Si elle se montrait farouche, la prétentieuse finit par accepter l'eau que je lui donnais. Restant silencieux, une fois qu'elle eut bu, je refermai l'outre et reportai mon regard sur elle. D'un air grave, elle me demanda ce que je voulais. À titre personnel, retrouver l'éclaireuse. Mais à l'échelle du groupe : qu'elle la ferme pour ne pas aggraver son cas. J'expirai un soupir en détaillant sa silhouette. Si elle n'avait rien d'intéressant à proposer côté physique à mes yeux, je pouvais lui trouver une certaine utilité pour d'autres de mes comparses... mais lui causer du tord n'était pas vraiment dans mes intentions. « Que tu la fermes. » Me redressant, je la regardai une dernière fois avant de m'en retourner vers le groupe.

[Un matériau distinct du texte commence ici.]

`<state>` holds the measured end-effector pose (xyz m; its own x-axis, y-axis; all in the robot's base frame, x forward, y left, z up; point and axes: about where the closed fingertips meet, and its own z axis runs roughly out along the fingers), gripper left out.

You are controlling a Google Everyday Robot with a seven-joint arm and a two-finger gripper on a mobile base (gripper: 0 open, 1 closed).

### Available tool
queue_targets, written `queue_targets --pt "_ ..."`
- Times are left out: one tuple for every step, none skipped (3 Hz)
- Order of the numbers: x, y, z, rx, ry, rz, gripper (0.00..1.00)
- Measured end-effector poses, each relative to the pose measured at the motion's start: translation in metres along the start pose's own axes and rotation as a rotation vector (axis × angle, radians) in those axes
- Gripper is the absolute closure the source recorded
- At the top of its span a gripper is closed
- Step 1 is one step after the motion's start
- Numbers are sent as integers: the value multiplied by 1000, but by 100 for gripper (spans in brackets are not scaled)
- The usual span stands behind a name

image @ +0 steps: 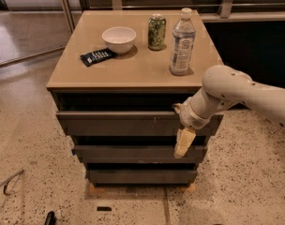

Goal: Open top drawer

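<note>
The top drawer (114, 123) is the widest dark grey-brown front of the three, just under the tan cabinet top, with small pale scratches right of centre. A dark gap shows between its upper edge and the cabinet top. My gripper (182, 128), at the end of the white arm that comes in from the right, sits against the right end of this drawer front. Its upper part is at the drawer's top edge. A pale cream part hangs down over the gap above the middle drawer (133, 153).
On the cabinet top (133, 71) stand a white bowl (119, 39), a green can (156, 32), a clear water bottle (182, 43) and a dark snack packet (97, 56). The bottom drawer (142, 176) is the narrowest. Speckled floor lies all around, with a dark wall at the right.
</note>
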<state>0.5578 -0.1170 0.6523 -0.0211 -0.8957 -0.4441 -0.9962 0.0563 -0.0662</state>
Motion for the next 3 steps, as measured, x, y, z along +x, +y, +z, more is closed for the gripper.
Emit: queue_targets --pt "0 15 -3 -51 -3 7 0" --pt "0 22 -5 -72 -3 8 0" --pt "-2 41 -17 -107 -14 10 0"
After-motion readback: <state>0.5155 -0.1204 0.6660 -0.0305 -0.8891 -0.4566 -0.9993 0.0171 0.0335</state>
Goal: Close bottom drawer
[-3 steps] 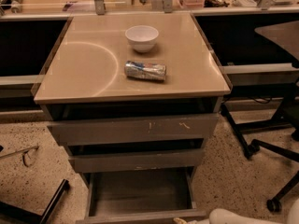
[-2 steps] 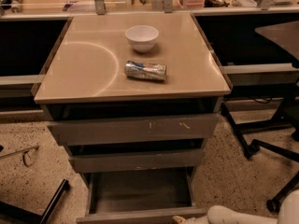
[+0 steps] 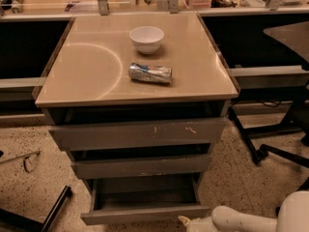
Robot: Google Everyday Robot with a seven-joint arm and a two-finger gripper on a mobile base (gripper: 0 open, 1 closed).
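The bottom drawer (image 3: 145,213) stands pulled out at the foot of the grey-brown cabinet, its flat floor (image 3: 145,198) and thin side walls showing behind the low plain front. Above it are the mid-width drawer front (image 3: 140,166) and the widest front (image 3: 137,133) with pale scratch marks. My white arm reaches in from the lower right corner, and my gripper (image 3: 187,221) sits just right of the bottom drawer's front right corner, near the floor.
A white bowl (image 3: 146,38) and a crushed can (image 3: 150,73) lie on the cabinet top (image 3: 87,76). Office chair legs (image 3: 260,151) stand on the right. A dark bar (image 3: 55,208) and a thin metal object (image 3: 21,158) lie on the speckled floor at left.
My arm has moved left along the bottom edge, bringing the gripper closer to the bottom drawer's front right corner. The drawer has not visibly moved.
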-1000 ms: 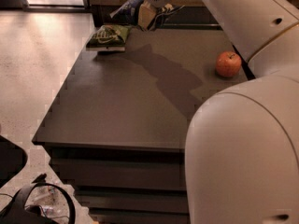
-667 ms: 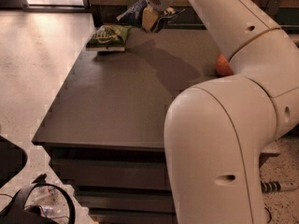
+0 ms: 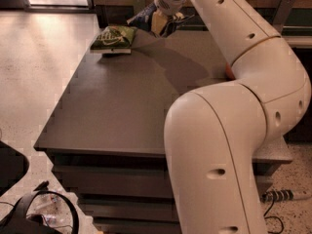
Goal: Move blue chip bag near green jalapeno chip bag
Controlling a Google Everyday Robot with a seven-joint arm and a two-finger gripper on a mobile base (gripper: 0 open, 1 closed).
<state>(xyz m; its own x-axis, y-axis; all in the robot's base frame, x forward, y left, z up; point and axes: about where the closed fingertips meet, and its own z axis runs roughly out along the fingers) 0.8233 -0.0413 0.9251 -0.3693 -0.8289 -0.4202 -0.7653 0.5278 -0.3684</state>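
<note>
At the top of the frame, the gripper [image 3: 165,26] pinches the blue chip bag [image 3: 143,17] just right of the green jalapeno chip bag [image 3: 114,36] lying on the tabletop [image 3: 122,106].

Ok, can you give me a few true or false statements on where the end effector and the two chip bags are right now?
1. The end effector grips the blue chip bag at the far end of the table. True.
2. The green jalapeno chip bag lies at the table's near right corner. False: it lies at the far left corner as pictured.
3. The blue chip bag sits on top of the green one. False: it is beside it, to the picture's right.
4. The green bag lies flat on the table. True.
</note>
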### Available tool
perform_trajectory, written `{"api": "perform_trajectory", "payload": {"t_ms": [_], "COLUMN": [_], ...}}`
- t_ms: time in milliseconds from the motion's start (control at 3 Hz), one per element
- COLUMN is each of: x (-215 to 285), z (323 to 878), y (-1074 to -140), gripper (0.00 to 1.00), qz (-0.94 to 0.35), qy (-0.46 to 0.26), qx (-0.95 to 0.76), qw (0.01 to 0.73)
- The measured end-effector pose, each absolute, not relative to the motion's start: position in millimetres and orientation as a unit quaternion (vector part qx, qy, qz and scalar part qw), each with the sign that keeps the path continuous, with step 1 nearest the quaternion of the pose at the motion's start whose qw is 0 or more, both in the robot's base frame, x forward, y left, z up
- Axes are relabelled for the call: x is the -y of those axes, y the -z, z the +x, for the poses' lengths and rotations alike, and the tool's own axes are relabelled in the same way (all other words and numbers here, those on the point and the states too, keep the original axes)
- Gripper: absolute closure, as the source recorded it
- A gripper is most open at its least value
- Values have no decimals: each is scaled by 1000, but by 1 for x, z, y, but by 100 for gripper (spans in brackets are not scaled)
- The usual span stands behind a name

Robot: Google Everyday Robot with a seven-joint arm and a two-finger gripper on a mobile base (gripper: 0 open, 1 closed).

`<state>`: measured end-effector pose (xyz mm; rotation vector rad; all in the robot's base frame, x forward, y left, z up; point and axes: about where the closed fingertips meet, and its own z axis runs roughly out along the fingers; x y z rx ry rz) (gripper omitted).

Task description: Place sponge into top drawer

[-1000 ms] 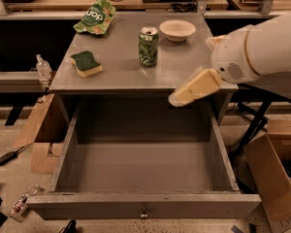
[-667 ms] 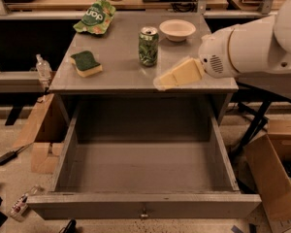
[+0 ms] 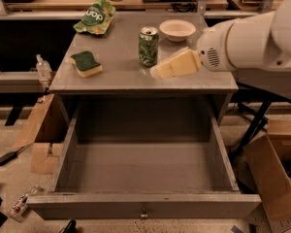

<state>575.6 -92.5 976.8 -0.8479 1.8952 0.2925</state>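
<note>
The sponge (image 3: 86,63), dark green on top with pale yellow foam below, lies on the left side of the grey table top (image 3: 116,76). The top drawer (image 3: 143,171) is pulled fully out below the table top, and its inside is bare. My gripper (image 3: 157,72), cream-coloured, reaches in from the right above the table's middle, just below the soda can (image 3: 148,46) and well to the right of the sponge. It holds nothing.
A green crinkly snack bag (image 3: 94,17) lies at the table's back left. A white bowl (image 3: 177,29) sits at the back right. Cardboard boxes stand on the floor to the left (image 3: 41,135) and to the right (image 3: 274,174). A clear bottle (image 3: 42,69) stands to the left.
My gripper has moved left and away from the drawer's right edge, up over the table top toward the soda can. The sponge and drawer have not moved.
</note>
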Motion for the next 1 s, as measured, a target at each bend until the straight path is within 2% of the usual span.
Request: {"api": "perform_trajectory", "payload": {"t_ms": [333,1000], "x": [55,-56], "z": [586,637], "y": [-958,-900], "gripper": [0,0], "qz": [-364,-403], "qy": [-146,-212], "qx": [-768,-724], "qw": [507,518]}}
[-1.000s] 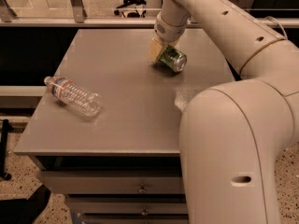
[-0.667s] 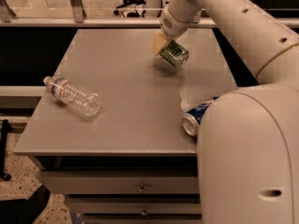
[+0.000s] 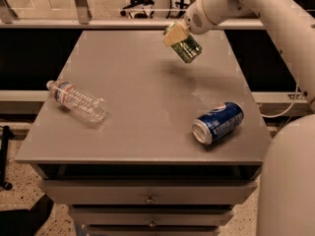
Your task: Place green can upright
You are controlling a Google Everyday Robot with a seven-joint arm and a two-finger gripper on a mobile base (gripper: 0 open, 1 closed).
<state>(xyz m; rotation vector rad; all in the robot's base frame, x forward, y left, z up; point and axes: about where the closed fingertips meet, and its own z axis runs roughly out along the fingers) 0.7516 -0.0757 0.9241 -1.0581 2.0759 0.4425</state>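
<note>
1. As I look in from the front edge, the table [image 3: 147, 146] shows its drawers [image 3: 98, 191] below, and the robot's pale body [image 3: 288, 181] fills the lower right corner.
2. Near the table's front right, a blue can [image 3: 218, 123] lies on its side, with its silver end turned toward me and to the left.
3. On the left side, a little farther back, a clear plastic bottle [image 3: 77, 101] lies on its side, cap pointing to the far left.
4. Farther back, right of centre, the claw [image 3: 180, 41] has the green can [image 3: 188, 49] clamped between its fingers. I can see one tan finger pad [image 3: 173, 33] against the can's upper left.
5. The green can is tilted, not upright, and hangs clear of the table, with its shadow on the surface beneath.
6. The arm [image 3: 256, 4] reaches in from the upper right.
</note>
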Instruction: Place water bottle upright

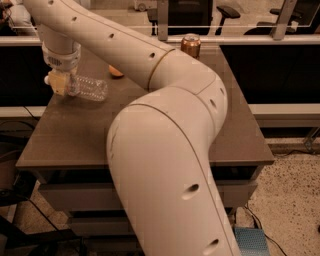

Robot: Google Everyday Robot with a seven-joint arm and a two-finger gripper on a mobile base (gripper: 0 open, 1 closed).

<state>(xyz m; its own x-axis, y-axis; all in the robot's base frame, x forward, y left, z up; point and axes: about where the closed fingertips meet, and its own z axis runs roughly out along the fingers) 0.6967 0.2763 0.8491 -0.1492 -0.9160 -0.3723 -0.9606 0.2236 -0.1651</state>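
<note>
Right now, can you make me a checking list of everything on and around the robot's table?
Surface: brown table, partly hidden by the arm.
Job's things: water bottle on its side near the left edge, not upright.
Clutter: copper can standing at the back edge; small orange thing half behind the arm.
Gripper: gripper at the bottle's left end.
Cables: dark cable on the floor, lower right.
Surroundings: speckled floor; office chairs behind.

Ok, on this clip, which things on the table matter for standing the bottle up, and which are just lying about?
Part of the job:
- water bottle, lying on its side at the left of the table
- gripper, at the bottle's left end

Just lying about:
- copper drink can, upright at the far edge
- small orange object, beyond the bottle, partly hidden
</note>
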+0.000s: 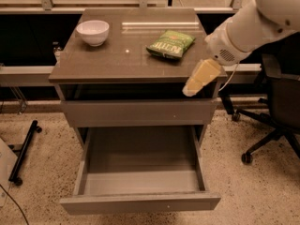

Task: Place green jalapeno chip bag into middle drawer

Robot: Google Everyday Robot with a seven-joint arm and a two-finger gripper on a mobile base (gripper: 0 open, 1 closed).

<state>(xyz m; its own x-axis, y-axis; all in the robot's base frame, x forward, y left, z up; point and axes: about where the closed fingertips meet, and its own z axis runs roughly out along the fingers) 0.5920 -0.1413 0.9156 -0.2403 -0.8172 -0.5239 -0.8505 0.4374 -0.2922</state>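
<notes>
Hanging at 4 o'clock from the green jalapeno chip bag, the gripper is closed and holds nothing. The bag lies on the tabletop; the middle drawer stands open at 6 o'clock.

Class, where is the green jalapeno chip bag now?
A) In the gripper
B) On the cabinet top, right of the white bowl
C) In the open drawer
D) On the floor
B: the green jalapeno chip bag lies on the cabinet top, right of the white bowl, while the gripper hangs apart from it at the cabinet's front right corner.
</notes>
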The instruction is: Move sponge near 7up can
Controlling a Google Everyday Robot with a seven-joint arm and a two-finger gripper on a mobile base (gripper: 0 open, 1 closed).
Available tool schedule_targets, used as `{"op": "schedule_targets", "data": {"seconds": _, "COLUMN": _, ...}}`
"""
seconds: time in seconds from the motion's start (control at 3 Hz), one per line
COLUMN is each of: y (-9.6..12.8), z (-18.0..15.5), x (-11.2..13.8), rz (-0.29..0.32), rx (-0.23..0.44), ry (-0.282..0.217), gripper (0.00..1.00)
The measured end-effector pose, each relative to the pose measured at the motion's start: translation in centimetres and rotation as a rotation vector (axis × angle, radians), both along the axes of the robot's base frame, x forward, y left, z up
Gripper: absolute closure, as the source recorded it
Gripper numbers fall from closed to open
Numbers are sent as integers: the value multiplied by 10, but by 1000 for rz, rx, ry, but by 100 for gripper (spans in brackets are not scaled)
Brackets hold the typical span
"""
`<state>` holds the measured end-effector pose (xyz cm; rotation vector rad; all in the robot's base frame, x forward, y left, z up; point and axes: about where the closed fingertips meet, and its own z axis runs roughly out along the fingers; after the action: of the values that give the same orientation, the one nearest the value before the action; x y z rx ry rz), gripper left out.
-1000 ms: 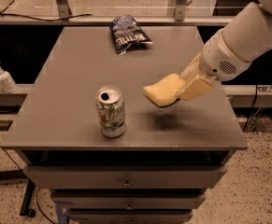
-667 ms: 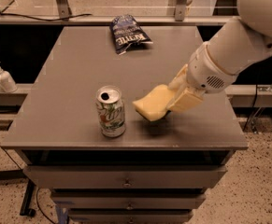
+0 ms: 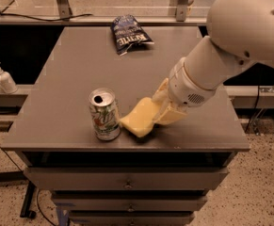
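The gripper (image 3: 159, 108) is clasping the pale yellow sponge (image 3: 137, 120), holding it tilted low over the grey table (image 3: 80, 69), just beside the 7up can (image 3: 104, 114) at its 3 o'clock.

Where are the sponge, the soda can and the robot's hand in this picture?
sponge (image 3: 137, 120): camera view, middle of its pale yellow face.
7up can (image 3: 105, 119): camera view, printed side wall.
hand (image 3: 157, 108): camera view, between its fingertips, clamped on the sponge beside the can.
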<state>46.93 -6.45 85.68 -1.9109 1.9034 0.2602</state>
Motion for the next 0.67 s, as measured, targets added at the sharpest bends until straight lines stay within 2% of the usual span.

Des interrogations, des propositions. Pour Emrys, elle avait déjà tué l'éclaireuse, on n'avais rien à obtenir d'elle, autant la tuer sur le champ. Serenity appuya ses dires en décrivant une recette intrigante qui n'éveillait pas du tout mon appétit... « Elle est bien trop propre sur elle pour avoir passé sa vie dehors. Pas assez futée pour venir de Reiver et en même temps trop audacieuse pour sortir du dôme. » Mes réflexions à voix haute captèrent l'attention de mes pairs. Si nous étions trop éloignés de la prisonnière pour qu'elle nous entende, elle devait se douter que nous étions entrain de statuer sur son cas vu les regards peu discrets que les autres lui adressaient. « Tu veux en faire quoi ? » Se préoccupa l'un des vautours. « Elle peut nous être utile. » Serenity expira un rire ironique et offusqué avant de se lever et d'aller s'étendre en retrait. Elle s'en doutait : je n'allais pas accepter qu'ils la tuent. Si elle venait de Steros ou d'un autre grand campement de survivants, elle devait alors avoir un savoir qui pourrait être utile au camp que nous protégions. Qui pourrait être utile à notre clan tout simplement. Il valait mieux avoir des alliés que des tombes. Même si avoir un allié sous-entendait qu'il était possible que celui-ci nous trahisse. Avec Reiver, j'avais réconcilié le clan avec les alliances. Pour l'heure, ça nous réussissait. Pourquoi est-ce que ça ne pouvait pas marcher avec les électrons libres qui vagabondaient ci et là ?
La nuit tomba, les heures défilèrent. Les tours de garde s'enchaînèrent jusqu'à ce que vienne le mien. L'aube n'allait pas tarder à pointer le bout de son nez. Je vins marcher jusqu'à la prisonnière, visage neutre et lèvres closent. L'observant de ma hauteur tout en m'adossant à un arbre juxtaposé au sien.